*** Begin section ***

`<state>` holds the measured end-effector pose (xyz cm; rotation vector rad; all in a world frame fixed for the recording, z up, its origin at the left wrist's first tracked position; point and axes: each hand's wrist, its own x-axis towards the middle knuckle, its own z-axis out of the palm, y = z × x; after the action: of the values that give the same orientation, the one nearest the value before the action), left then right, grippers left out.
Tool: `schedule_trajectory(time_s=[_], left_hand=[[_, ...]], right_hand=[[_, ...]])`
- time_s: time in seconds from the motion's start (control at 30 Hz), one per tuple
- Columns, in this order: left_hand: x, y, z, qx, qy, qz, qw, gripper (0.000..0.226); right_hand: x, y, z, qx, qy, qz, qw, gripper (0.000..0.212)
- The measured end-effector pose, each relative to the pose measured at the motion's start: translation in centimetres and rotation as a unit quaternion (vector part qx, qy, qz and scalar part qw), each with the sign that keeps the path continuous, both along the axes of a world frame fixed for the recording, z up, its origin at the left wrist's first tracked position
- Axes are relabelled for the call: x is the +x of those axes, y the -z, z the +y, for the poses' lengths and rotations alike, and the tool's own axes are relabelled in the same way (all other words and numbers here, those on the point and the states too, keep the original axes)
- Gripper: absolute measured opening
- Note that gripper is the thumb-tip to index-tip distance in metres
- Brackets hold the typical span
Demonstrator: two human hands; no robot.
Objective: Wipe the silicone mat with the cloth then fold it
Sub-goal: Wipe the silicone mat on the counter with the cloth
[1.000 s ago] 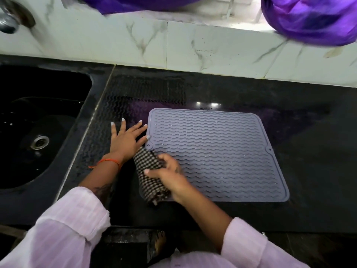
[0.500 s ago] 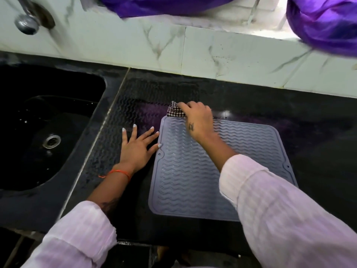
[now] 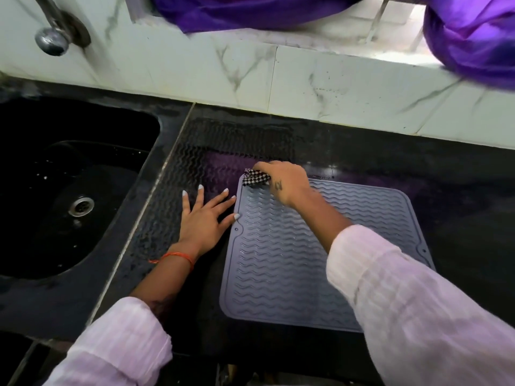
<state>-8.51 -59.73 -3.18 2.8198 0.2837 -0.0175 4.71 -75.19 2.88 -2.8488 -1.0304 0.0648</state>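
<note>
A grey silicone mat [image 3: 281, 260] with a wavy ribbed surface lies flat on the black counter. My right hand [image 3: 284, 181] grips a black-and-white checked cloth [image 3: 255, 177] at the mat's far left corner; most of the cloth is hidden under the hand. My left hand [image 3: 204, 215] rests flat on the counter with fingers spread, its fingertips touching the mat's left edge.
A black sink [image 3: 64, 190] with a round metal drain [image 3: 80, 206] lies to the left, a metal tap [image 3: 53, 37] above it. White marble wall tiles [image 3: 320, 82] run behind the counter. Purple fabric [image 3: 473, 37] hangs at the top right.
My right hand swept the cloth from the mat's near left corner up to its far left corner and stays there. My left hand kept its place at the mat's left edge.
</note>
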Motion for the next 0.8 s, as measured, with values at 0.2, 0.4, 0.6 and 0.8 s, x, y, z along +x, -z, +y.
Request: schedule_trajectory(time_s=[0.2,0.4,0.6,0.8], left_hand=[[0.1,0.3,0.4,0.011,0.014,0.003,1.0,0.063],[-0.1,0.4,0.4,0.052,0.031,0.004,0.998,0.082],[-0.8,0.1,0.1,0.089,0.019,-0.016,0.996,0.072],[-1.2,-0.2,-0.4,0.076,0.022,-0.046,0.996,0.065]], right_hand=[[-6.9,5.0,-1.6,0.053,-0.01,-0.095,0.994,0.053],[-4.1,2.0,-1.1,0.0,-0.031,0.001,1.0,0.057],[-10.1,2.4,-2.6,0.062,0.0,-0.031,0.998,0.06],[-10.2,3.5,-2.9,0.068,-0.017,-0.032,0.997,0.058]])
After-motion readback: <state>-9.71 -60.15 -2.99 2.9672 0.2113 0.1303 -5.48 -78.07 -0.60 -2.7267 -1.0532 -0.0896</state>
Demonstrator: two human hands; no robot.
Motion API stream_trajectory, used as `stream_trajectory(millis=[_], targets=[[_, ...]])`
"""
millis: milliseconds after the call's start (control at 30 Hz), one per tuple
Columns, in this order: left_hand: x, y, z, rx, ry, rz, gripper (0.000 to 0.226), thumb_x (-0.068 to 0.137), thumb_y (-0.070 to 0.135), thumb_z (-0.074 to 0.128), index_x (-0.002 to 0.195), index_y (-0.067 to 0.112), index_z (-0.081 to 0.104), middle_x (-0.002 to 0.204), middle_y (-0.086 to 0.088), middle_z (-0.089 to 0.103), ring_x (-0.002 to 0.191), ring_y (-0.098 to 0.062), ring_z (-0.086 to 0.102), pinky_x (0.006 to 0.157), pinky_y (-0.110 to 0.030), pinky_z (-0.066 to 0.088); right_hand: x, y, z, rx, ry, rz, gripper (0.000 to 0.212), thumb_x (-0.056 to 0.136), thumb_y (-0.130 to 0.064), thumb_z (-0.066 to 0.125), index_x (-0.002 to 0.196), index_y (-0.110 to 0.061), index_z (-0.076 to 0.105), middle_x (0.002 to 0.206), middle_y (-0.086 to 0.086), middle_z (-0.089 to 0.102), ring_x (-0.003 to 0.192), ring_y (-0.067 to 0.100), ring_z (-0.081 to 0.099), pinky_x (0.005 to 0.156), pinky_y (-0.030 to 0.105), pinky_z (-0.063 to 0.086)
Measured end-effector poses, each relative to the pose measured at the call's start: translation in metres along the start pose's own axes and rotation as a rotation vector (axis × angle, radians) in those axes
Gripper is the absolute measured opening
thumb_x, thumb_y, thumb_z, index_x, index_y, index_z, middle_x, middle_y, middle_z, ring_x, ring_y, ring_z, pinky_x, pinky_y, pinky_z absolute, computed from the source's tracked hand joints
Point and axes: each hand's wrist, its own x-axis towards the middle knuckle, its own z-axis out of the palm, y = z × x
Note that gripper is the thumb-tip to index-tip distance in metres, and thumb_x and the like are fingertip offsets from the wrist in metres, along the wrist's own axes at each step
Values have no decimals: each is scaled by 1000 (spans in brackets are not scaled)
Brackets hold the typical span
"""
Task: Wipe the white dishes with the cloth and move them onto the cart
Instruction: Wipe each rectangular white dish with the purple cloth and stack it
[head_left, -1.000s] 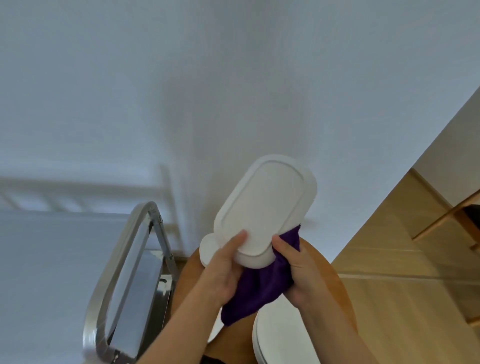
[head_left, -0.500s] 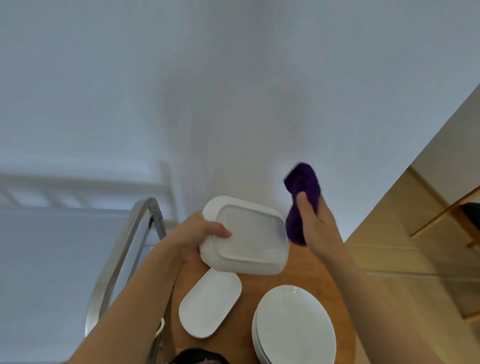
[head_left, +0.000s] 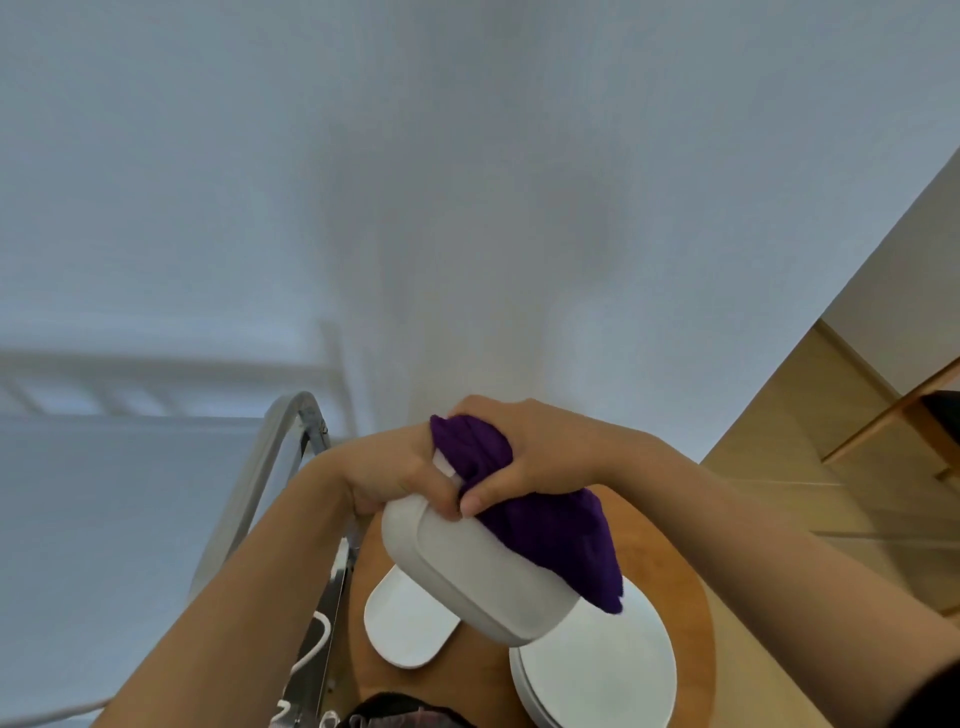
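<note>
The far end of the raised dish (head_left: 483, 582) is hidden behind both hands, and the inside of it faces away, so whether anything lies in it cannot be seen. The person's left hand (head_left: 395, 475) curls around that upper end, thumb pressed on its back. The right hand (head_left: 530, 457) bunches the purple cloth (head_left: 550, 530) tightly, thumb and fingers closed on it, and holds it against the dish's edge; the loose end of the cloth hangs down the right side of the dish. The dish is white, oblong with rounded corners, tilted with its underside showing, held in the air above a round wooden table (head_left: 670, 582).

On the table sit a small oblong white plate (head_left: 405, 623), partly covered by the held dish, and a stack of round white plates (head_left: 597, 675), cut off at the bottom edge. Both look bare. Something dark at the bottom edge is too cropped to identify.

To the left stands the cart, of which only a curved metal handle (head_left: 265, 467) and a bit of frame show. Behind is a plain white wall (head_left: 467, 182), and pale wooden flooring (head_left: 831, 467) runs off to the right.
</note>
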Motion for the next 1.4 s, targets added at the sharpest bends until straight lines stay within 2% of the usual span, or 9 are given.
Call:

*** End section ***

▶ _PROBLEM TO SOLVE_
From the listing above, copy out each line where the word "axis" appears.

▶ _YOUR RESPONSE_
`<state>` holds the measured end-effector pose (xyz cm; rotation vector rad; all in a world frame fixed for the recording, z up, its origin at the left wrist's first tracked position; point and axes: each hand's wrist, its own x-axis towards the middle knuckle, its own z-axis out of the palm, y = z × x; after the action: of the values that give the same orientation, the one nearest the value before the action), left then right, grippers left out.
Measured end-effector poses, each relative to the pose measured at the call's start: translation in metres along the start pose's own axes and rotation as a rotation vector (axis × angle, radians) in those axes
Point and axes: each hand's wrist, its own x-axis towards the middle knuckle, its own z-axis out of the palm, y = z × x

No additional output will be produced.